The VHID determines the virtual MAC address used by that CARP IP. The input validation in pfSense will not permit using conflicting VHIDs on a single pair of systems, however if there are multiple systems on the same broadcast domain running CARP, it is possible to create a conflict. VRRP also uses the same virtual MAC address scheme, so a VRRP IP using the same VRID as a CARP IP VHID will also generate the same MAC address conflict.

When using CARP on the WAN interface, this also means VRRP or CARP used by the ISP can also conflict. Be sure to use VHIDs that are not in use by the ISP on that broadcast domain.

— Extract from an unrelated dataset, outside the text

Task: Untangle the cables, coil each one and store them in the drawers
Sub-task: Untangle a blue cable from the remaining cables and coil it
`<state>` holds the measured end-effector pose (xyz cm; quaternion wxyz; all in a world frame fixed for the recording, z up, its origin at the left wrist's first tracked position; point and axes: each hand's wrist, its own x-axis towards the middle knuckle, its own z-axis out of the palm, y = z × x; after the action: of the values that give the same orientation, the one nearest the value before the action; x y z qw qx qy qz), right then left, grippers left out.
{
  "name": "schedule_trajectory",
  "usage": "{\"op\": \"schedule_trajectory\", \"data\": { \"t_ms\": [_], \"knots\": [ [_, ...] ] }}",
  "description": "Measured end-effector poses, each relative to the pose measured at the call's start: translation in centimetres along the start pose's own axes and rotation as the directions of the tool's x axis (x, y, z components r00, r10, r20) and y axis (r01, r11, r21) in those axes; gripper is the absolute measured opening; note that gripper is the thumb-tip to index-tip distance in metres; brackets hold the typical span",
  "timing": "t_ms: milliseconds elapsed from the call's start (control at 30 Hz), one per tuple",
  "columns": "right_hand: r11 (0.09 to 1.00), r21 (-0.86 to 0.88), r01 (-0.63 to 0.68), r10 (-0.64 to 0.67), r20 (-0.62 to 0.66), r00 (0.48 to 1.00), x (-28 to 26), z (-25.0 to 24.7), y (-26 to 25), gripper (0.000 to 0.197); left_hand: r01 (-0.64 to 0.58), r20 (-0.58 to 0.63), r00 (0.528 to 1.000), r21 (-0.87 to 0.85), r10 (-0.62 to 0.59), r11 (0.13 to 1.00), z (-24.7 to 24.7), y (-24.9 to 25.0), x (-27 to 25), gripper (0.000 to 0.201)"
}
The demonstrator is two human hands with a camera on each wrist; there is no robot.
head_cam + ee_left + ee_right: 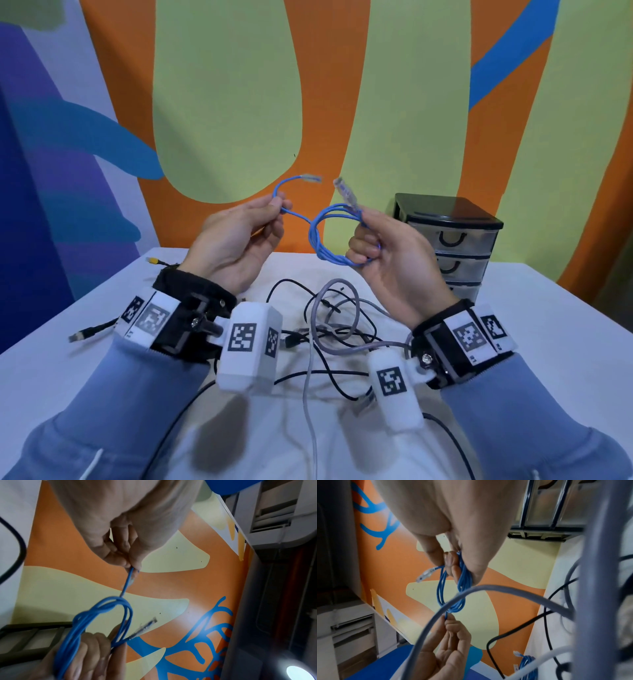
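Observation:
A thin blue network cable (317, 236) is held in the air between both hands, above the table. My right hand (380, 246) grips its small coil of several loops (462, 580), with one clear plug (346, 193) sticking up past the thumb. My left hand (246, 229) pinches the cable's free end (127, 582) near the other clear plug (310, 178). A tangle of black and grey cables (337, 329) lies on the white table (548, 342) under my wrists. The small drawer unit (448, 240) stands at the back right with its drawers closed.
A black cable with a plug (90, 332) trails off to the left on the table, and a yellow-tipped plug (154, 261) lies near the far left edge. A painted orange, green and blue wall stands right behind the table.

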<state>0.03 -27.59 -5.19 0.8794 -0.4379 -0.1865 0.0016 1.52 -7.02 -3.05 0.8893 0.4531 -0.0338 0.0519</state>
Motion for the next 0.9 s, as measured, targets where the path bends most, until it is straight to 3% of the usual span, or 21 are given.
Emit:
{"op": "schedule_trajectory", "data": {
  "t_ms": [133,233,367,533,600,667,733,800,900],
  "knots": [
    [0.986,-0.15,0.076,-0.094,-0.119,0.988,0.3,-0.5,0.1,0.018,-0.149,0.164,0.978,0.11,0.13,0.983,0.6,0.5,-1.1,0.015],
    [0.949,-0.294,0.115,-0.173,-0.181,0.968,0.5,-1.0,0.2,0.019,-0.324,0.324,0.916,0.253,0.236,0.912,1.3,0.2,-2.4,0.02],
    [0.885,-0.448,0.123,-0.233,-0.198,0.952,0.8,-1.6,0.4,0.02,-0.453,0.447,0.852,0.374,0.271,0.809,1.6,-0.2,-3.0,0.021],
    [0.803,-0.57,0.171,-0.332,-0.191,0.924,0.8,-2.1,0.2,0.016,-0.611,0.558,0.771,0.511,0.307,0.605,1.3,0.0,-2.9,0.016],
    [0.718,-0.664,0.21,-0.387,-0.13,0.913,0.6,-2.2,0.1,0.01,-0.656,0.613,0.739,0.562,0.278,0.504,1.3,-0.1,-2.8,0.018],
    [0.675,-0.697,0.241,-0.382,-0.051,0.923,0.4,-2.1,0.0,0.002,-0.66,0.634,0.739,0.617,0.227,0.427,1.2,-0.1,-2.8,0.019],
    [0.693,-0.668,0.27,-0.321,0.049,0.946,0.0,-1.8,-0.1,0.004,-0.629,0.632,0.759,0.65,0.156,0.426,1.2,0.1,-2.9,0.021],
    [0.714,-0.637,0.29,-0.262,0.142,0.955,-0.7,-1.2,-0.2,0.01,-0.58,0.633,0.771,0.65,0.072,0.491,1.0,0.2,-3.1,0.021],
    [0.773,-0.583,0.249,-0.208,0.139,0.968,-1.1,-0.6,-0.3,0.015,-0.508,0.633,0.774,0.629,-0.007,0.588,1.1,-0.1,-3.2,0.021]
  ]
}}
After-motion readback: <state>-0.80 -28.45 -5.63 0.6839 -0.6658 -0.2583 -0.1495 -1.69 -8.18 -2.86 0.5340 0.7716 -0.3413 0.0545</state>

In addition to creating a MAC conflict which can interfere with traffic, it can also interfere with the CARP VIP status.

Incorrect Subnet Mask

The subnet mask for a CARP VIP must match the subnet mask on the Interface IP address for the same subnet. For example, if an interface IP address is 192.168.1.2/24, the CARP VIP must also be 192.168.1.1/24.

Switch/Layer 2 Issues

Typically a switch or layer 2 issue manifests itself as both units showing “MASTER” status for one or more CARP VIPs. If this happens, check the following items:

  1. Ensure that the interfaces on both boxes (The WANs, LANs, etc, etc) are connected to the proper switch/VLAN/layer 2. For example, ensure that the LAN port on both units is connected to the same switch/VLAN.
  2. Verify that the two nodes can reach each other (via ICMP echo, for example) on each segment. Firewall rules may need to be added to WAN to accommodate this test.
  3. If the units are plugged into separate switches, ensure that the switches are properly trunking and passing broadcast/multicast traffic.
  4. If the switch on the back of a modem/CPE is being used, try a real switch instead. These built-in switches often do not properly handle CARP traffic. Often plugging the firewalls into a proper switch and then uplinking to the CPE will eliminate problems.
  5. Disable IGMP snooping or other multicast limiting and inspecting features. If they are already off, try enabling the feature and disabling it again.